As regards the ground at Inkerman on which the great conflict took place, it did not in itself offer any very inviting facilities to an enemy's attack. It formed the right-hand corner, as it were, of our position on the elevated plateau south of the city; and the ascent to it from Sebastopol and the Chernaya was precipitous, its area being restricted by the Careening Bay ravine on one side, and by steep slopes on the other—so that the enemy's columns as they arrived were rather huddled together, and got in each other's way.

Todleben wrote: 'Although the nature of the ground rendered this position a strong one in itself, it was to be considered that the number of English troops which occupied it was very weak.'[10]

The general plan was as follows:[11]

SKETCH TO ILLUSTRATE THE BATTLE OF INKERMAN

Two corps of the Russian army under General Dannenberg, computed at 40,000 infantry and 135 guns, were detailed for the attack.
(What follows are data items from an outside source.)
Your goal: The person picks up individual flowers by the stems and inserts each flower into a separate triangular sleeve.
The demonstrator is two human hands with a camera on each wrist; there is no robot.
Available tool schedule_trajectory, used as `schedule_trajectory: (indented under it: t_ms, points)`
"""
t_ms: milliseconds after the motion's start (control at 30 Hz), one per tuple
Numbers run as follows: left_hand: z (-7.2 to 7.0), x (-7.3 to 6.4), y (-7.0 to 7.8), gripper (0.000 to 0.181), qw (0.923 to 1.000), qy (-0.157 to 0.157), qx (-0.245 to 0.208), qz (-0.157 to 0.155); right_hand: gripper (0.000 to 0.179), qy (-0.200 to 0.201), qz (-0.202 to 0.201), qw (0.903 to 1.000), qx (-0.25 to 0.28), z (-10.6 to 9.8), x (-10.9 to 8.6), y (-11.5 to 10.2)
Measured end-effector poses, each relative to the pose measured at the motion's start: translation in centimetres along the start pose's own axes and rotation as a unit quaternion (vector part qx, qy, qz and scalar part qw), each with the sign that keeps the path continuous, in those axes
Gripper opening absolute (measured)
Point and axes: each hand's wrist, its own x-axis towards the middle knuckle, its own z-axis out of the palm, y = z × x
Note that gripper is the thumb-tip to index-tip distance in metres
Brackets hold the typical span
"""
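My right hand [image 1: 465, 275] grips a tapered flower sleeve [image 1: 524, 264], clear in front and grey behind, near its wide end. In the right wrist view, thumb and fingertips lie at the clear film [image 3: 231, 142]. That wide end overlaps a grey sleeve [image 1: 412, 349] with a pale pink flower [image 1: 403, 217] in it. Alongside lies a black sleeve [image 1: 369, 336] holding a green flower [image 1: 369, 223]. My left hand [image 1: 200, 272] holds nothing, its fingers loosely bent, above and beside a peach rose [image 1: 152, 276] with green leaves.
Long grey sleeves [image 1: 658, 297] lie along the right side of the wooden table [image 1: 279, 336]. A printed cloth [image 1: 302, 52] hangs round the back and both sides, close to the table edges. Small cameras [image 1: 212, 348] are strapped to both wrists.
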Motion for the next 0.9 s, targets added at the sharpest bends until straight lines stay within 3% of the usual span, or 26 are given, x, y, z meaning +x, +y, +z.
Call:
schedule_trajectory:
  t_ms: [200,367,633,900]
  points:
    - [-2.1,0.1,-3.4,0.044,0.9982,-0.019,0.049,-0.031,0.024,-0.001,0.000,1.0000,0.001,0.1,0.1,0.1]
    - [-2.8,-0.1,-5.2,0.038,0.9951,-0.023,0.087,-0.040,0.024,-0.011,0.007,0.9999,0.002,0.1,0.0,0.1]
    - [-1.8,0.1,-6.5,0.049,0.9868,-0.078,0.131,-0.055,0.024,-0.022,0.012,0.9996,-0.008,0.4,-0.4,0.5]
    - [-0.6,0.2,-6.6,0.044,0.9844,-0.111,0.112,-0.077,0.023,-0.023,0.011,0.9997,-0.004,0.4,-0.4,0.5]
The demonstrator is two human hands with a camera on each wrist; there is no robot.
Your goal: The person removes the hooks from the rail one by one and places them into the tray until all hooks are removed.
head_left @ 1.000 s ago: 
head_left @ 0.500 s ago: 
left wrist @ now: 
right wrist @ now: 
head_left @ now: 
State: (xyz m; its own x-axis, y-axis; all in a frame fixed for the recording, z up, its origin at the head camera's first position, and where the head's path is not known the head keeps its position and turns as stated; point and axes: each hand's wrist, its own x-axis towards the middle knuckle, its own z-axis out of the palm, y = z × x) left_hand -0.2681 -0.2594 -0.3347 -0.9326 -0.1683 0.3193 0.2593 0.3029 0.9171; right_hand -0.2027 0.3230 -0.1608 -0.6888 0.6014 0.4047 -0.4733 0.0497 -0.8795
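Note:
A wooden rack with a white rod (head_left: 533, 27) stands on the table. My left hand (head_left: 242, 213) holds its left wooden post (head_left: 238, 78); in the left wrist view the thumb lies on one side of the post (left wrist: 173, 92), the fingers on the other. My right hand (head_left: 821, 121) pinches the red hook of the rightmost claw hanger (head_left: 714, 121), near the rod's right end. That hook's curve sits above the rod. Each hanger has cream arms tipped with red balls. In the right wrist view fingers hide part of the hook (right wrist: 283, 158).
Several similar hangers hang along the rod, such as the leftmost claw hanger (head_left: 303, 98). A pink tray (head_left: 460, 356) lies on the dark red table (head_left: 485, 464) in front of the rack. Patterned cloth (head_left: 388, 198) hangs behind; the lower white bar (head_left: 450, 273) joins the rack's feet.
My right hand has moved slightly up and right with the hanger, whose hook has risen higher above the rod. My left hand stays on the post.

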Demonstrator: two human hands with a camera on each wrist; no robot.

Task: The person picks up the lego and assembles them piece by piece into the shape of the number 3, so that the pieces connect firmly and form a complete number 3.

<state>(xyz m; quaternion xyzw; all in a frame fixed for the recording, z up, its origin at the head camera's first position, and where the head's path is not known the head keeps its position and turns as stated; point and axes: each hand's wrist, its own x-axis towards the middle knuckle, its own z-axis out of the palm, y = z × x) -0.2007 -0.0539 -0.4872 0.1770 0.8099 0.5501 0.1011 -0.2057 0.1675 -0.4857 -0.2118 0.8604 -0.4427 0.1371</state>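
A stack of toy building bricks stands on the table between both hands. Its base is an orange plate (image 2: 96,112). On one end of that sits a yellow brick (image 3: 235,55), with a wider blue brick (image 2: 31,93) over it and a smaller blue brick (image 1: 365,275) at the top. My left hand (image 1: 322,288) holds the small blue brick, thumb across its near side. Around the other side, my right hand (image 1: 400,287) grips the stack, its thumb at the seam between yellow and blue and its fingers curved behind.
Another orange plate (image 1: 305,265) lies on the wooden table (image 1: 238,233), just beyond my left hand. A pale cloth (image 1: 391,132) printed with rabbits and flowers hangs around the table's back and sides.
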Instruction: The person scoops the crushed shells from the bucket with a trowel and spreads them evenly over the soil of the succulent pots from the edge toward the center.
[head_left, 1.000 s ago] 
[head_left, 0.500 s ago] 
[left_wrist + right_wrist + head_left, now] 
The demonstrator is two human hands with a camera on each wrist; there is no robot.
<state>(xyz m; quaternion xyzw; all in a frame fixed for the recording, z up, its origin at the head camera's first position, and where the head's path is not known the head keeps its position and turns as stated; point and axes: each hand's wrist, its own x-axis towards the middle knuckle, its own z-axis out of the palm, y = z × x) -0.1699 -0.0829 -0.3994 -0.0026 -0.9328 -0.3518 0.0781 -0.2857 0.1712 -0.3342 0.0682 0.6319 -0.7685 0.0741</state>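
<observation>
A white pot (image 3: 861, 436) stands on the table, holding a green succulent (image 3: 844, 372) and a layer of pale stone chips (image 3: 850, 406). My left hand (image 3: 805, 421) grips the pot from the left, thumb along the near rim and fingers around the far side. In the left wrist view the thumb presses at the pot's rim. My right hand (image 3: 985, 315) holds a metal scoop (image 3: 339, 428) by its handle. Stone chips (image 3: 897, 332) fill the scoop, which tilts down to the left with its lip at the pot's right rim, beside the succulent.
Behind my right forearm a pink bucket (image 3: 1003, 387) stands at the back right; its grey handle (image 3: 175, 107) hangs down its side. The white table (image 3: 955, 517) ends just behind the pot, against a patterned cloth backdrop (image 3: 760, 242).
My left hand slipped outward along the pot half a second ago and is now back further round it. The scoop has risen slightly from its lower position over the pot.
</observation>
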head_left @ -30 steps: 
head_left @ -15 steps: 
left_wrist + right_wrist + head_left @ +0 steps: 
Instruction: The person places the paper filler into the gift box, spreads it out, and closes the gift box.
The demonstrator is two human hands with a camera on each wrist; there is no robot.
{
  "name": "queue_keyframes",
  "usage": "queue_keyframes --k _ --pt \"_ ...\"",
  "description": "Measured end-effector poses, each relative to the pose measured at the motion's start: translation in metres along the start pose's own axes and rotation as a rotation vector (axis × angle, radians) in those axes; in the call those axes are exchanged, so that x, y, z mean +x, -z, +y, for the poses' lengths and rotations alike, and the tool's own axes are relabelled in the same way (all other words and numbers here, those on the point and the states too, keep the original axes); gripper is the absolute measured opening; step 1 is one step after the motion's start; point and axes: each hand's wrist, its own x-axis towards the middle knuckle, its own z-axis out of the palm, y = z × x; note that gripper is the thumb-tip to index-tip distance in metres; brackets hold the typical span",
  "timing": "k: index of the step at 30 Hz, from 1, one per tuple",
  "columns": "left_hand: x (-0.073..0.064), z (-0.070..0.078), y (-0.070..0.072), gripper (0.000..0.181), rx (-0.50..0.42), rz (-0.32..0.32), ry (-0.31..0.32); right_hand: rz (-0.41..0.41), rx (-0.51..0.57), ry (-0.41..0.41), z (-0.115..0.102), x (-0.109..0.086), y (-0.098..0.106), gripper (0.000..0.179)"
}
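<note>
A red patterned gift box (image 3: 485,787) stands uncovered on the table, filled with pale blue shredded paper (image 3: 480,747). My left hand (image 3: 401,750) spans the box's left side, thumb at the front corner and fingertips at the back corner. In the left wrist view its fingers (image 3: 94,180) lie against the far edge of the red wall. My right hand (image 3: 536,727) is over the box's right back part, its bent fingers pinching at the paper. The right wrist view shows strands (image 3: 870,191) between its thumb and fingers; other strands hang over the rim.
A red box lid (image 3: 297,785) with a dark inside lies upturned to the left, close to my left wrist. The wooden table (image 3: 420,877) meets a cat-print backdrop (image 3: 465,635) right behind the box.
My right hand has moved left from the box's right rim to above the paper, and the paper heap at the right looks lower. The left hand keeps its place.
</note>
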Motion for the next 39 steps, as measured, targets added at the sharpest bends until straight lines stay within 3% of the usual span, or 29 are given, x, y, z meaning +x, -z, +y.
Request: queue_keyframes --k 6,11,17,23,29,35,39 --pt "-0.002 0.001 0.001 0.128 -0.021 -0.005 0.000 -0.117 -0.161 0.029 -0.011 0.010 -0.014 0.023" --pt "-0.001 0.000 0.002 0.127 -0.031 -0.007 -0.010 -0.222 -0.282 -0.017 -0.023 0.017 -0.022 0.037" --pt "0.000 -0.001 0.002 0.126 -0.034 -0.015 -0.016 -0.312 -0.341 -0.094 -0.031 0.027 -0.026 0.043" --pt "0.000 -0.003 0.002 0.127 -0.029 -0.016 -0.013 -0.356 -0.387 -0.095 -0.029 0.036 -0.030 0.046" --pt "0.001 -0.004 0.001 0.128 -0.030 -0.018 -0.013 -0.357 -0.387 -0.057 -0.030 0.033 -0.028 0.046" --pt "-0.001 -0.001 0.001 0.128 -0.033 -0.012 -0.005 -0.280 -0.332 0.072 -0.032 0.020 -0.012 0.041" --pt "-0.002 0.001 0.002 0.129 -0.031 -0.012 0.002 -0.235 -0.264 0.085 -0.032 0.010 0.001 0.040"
One under Dannenberg and Pauloff was to cross the marsh at the mouth of the Chernaya, climb the heights, and force the English right; whilst the other, under Soimonoff, was to leave Sebastopol, near the Malakoff, and advance up the left side of the Careening Bay ravine. These arrangements would appear to be simple enough, but as it turned out they were in a great measure frustrated by a singular mistake. It appears that General Soimonoff, looking from Sebastopol, imagined that he was to advance up the left side of the ravine as he saw it from that point of view, whereas the intention was precisely the reverse. The intention of General Dannenberg seems clear from the following short extract from his instructions to Soimonoff, issued the day before. He says: 'Votre flanc gauche sera parfaitement couvert par le ravin du Carénage, et la coopération des troupes qui traversent la Chernaya.' Again he says: 'Un ravin profond et très long, connu sous le nom de ravin du Carénage, nous sépare, le général Soimonoff et moi, au commencement de l'attaque.'

As it was, however, before daybreak on the 5th Soimonoff led his corps across the ravine, and marched up on the other side, so that when Pauloff arrived immediately after he found the heights already occupied and the battle begun. This initial blunder (although we were of course ignorant of it at the time) hampered the Russians throughout the day; and the death of Soimonoff early in the action probably rather added to their confusion. A Russian account quite confirms this view. It says: 'The disadvantage of this false direction was that from the confined nature of the ground Soimonoff's troops were very much in the way of Pauloff's columns, and neither the one nor the other could find space to deploy.' ... 'While the Russians were moving about in columns, the English were drawn up in a line two deep, and their long-ranging guns enabled them to inflict mortal wounds on the Russians at a time when the latter were unable to reach them at all with their firearms.'

As regards the arrangements of the English previous to the battle, 500 men of the Second Division and three guns were detailed daily to watch the ground at Inkerman, and one or two slight earthworks were thrown up; a picket of the Light Division being also posted in the Careening Bay ravine, which, however, was captured on the morning of the 5th.